Business

Student Loan Forgiveness: Prepare Now to Avoid Unexpected Tax Liabilities​

Dan Nicholson

Let’s start with some good news: student loan forgiveness is happening for more people than ever before. If you’re one of them, congratulations—knocking out that debt can feel like winning back a piece of your financial future. But here’s the part that doesn’t make headlines: that canceled debt might come with a tax bill. And if you’re not planning ahead, you could be trading one financial problem for another.

I get it—nobody likes thinking about taxes, especially after finally getting a win on the student loan front. But avoiding surprises is kind of my thing. As a CPA and someone who’s obsessed with building financial certainty, I’m here to tell you: don’t leave this to chance. Let's walk through what you need to know about the “tax bomb” that could be coming—and how to defuse it before it detonates.

Why Student Loan Forgiveness Could Lead to a Tax Bill

Right now, there’s a temporary reprieve. Under current federal law, most forgiven student loan amounts aren’t counted as taxable income—at least through 2025. That was part of the American Rescue Plan, and it’s been a huge relief for borrowers.

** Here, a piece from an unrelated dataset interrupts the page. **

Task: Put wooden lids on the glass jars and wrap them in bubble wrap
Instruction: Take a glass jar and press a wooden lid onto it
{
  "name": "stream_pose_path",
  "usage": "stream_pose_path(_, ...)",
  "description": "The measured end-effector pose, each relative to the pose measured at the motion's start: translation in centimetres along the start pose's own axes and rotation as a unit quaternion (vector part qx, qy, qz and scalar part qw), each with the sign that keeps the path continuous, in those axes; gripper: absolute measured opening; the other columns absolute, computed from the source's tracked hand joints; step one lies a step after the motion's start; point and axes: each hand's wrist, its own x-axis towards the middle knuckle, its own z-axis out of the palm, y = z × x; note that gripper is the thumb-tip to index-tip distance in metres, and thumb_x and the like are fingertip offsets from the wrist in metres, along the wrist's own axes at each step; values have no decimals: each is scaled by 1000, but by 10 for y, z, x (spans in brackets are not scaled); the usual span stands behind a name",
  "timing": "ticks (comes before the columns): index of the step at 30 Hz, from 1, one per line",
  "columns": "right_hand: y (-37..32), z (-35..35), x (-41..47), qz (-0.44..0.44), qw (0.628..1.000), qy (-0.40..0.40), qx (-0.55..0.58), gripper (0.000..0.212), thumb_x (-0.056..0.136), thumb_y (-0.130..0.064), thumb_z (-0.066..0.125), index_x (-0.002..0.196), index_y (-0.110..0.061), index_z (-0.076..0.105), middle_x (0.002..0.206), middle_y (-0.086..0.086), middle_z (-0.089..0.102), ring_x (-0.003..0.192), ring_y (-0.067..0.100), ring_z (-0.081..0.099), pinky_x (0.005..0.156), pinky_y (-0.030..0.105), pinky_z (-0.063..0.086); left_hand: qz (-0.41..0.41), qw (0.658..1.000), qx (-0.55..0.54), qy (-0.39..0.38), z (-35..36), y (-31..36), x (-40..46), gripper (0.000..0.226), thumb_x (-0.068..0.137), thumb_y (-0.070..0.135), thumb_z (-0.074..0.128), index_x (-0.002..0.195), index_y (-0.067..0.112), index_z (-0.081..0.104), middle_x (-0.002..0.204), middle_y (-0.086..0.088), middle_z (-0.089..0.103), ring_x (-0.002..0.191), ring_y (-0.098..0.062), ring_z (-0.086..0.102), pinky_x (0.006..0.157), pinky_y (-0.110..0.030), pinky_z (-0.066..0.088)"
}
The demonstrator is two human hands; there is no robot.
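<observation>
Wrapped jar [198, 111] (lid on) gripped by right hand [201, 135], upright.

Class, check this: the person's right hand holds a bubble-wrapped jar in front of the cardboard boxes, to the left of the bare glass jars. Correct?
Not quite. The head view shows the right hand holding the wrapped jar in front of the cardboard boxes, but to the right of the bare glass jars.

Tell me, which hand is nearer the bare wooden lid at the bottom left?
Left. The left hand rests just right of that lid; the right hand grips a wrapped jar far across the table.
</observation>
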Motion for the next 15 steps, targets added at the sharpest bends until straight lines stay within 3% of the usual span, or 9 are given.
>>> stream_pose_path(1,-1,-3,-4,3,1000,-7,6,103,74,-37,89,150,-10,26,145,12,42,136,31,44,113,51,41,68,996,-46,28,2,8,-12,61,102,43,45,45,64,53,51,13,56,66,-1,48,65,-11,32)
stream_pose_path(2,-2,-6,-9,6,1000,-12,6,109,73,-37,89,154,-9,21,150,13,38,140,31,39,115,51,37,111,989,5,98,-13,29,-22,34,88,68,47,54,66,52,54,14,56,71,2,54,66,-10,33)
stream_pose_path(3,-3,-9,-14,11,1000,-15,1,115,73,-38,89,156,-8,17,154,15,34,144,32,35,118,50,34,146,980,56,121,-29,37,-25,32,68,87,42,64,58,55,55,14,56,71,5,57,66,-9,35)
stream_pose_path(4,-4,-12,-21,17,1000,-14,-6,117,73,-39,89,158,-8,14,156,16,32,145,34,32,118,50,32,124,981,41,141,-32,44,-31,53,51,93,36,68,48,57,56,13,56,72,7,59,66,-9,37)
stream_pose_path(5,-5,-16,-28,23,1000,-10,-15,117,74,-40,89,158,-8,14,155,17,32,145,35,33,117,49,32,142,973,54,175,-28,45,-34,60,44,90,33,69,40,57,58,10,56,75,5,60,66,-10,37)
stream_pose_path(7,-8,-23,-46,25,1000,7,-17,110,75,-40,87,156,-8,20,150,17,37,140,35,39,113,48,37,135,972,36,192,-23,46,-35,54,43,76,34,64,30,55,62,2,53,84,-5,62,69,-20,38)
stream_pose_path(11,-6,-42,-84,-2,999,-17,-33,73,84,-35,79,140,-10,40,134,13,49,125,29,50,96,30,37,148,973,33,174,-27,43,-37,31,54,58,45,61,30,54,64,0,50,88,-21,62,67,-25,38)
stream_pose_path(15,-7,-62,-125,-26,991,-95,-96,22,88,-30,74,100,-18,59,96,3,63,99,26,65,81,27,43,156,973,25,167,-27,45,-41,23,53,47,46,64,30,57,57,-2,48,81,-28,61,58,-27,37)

But here’s where the timeline matters. If you’re on an income-driven repayment plan or you’re working toward Public Service Loan Forgiveness (PSLF), your forgiveness may not hit until after 2025. And unless Congress makes this tax-free treatment permanent (which, let’s be honest, is anyone’s guess), any forgiven balance after that could get treated as taxable income.

Think about it like this: You get $50,000 of your student loans forgiven. Great! However, the IRS sees $50K as income. Depending on your tax bracket, that could mean an extra $10,000–$15,000 you owe when you file.

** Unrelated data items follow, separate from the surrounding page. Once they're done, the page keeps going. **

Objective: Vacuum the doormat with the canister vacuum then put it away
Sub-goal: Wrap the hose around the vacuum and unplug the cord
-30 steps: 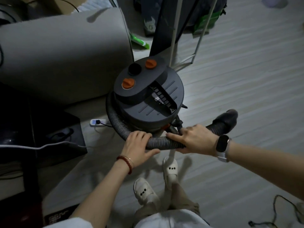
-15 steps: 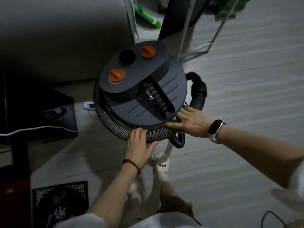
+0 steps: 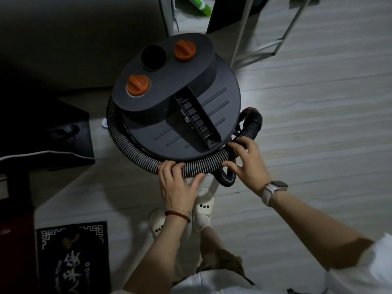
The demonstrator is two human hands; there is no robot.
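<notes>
At the lower left of the floor (image 3: 307, 128) lies a dark doormat (image 3: 73, 257) with pale border patterns and lettering, partly cut off by the frame edge. Above it, against the left edge, sits a dark low object with a pale cord along its near rim; what it is cannot be told.

The canister vacuum (image 3: 180, 111) stands on the floor near the middle, seen from above: a round dark lid with 2 orange knobs, a black round opening between them, and a ribbed carry handle running toward the person. A ribbed hose (image 3: 127, 149) wraps round the canister's left and near sides and loops up again at the right.

The left hand (image 3: 178, 185) grips the hose at the canister's near edge, fingers curled over the top and thumb spread beneath; a red bead bracelet (image 3: 178, 215) sits on that wrist. Below it stand 2 feet in white slippers (image 3: 203, 211).

The right hand (image 3: 248, 162) holds the hose just right of that, fingers curled over the ribbing against the lid's rim, thumb stretched along the hose toward the left hand. A smartwatch (image 3: 274, 187) with a pale strap is on that wrist. A white wire frame (image 3: 282, 37) stands at the far right of the floor.
</notes>
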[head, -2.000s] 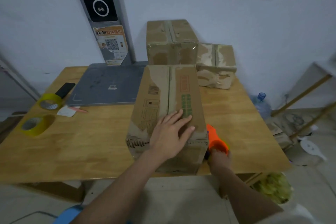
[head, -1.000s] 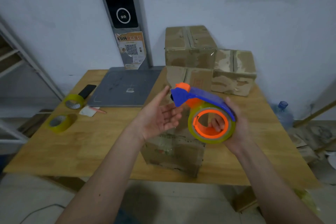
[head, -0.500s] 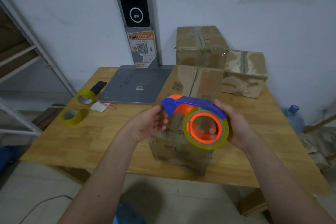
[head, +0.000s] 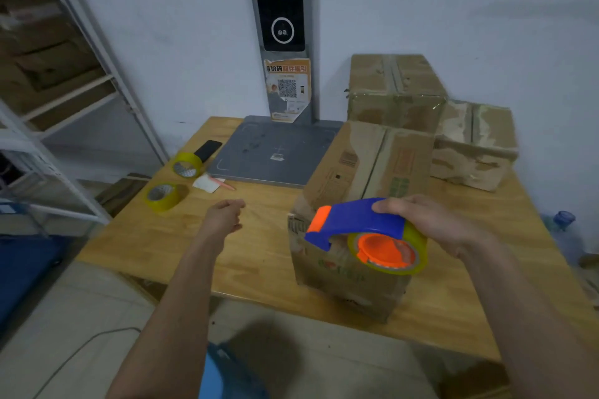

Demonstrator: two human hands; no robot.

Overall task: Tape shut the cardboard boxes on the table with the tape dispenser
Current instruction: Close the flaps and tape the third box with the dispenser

As I always tell clients: tax law is a moving target. What’s true today may not be true tomorrow. You need to build a strategy that works either way.

Don’t Forget the States (Some Will Tax You Anyway)

Even if the federal government gives you a pass, your state may not. Some states are still taxing forgiven student loan debt right now. Others may follow suit after 2025.

Here’s the trick: state tax rules are all over the map. California and New York may play it differently than Texas or Florida. So if you’re celebrating forgiveness and live in a high-tax state, you could be in for a rude awakening.

This is why I always say, "Don’t assume the IRS is your only dance partner." States love to show up late to the party with their hand out. Have a plan for them, too.

How to Prepare for the Student Loan Tax Bomb

The key to staying ahead? Treat this like any other known risk in your financial plan. It’s not about hoping for the best. It’s about engineering for certainty—because you’ve got better things to do with your money than send it all to the IRS (or your state).

1. Start Building a Tax Buffer—Now

If you expect your loans to be forgiven after 2025, act like that tax bill is already on your calendar. Set aside money regularly into a dedicated savings account. You don’t need to overthink it—a simple high-yield savings account works. The goal is to have cash on hand so that when the tax bill arrives, you write the check without breaking a sweat.

2. Leverage Tax-Advantaged Accounts

Want to get a little more strategic? Use Roth IRAs or other tax-advantaged vehicles to grow your cash buffer. The money grows tax-free, and qualified withdrawals won’t bump up your taxable income. Just be sure you’re following contribution rules—and that you can get to the cash when you need it.

3. Stay Ahead of Legislative Changes

Congress is always tinkering with tax laws. Some proposals would extend the tax-free treatment of forgiven loans beyond 2025. Others? Not so much. Keep an eye on the news (or, better yet, work with a CPA who does this for a living). You don’t want to be caught off guard because you thought you had more time than you really do.

4. Run the Numbers on Timing

If your forgiveness timeline is flexible—say, you’re close to qualifying for forgiveness but could speed it up or delay it—factor in the tax implications. Accelerating forgiveness before 2025 could save you a big tax bill. But only if it makes sense for your overall plan.

Conclusion

Student loan forgiveness can be life-changing. But the tax consequences? Less exciting. Like anything else in your financial life, you want to make decisions from a place of clarity and certainty, not wishful thinking. Plan for the taxes now, and you won’t be stuck scrambling when the bill comes due. Because in my world—and hopefully yours too—certainty beats surprise every single time.

Sources

Wall Street Journal

Federal STudent Aid

IRS

Axios

Dan Nicholson is the author of “Rigging the Game: How to Achieve Financial Certainty, Navigate Risk and Make Money on Your Own Terms,” deemed a best-seller by USA Today and The Wall Street Journal. In addition to founding the award-winning accounting and financial consulting firm Nth Degree CPAs, Dan has created and run multiple small businesses, including Certainty U and the Certified Certainty Advisor program.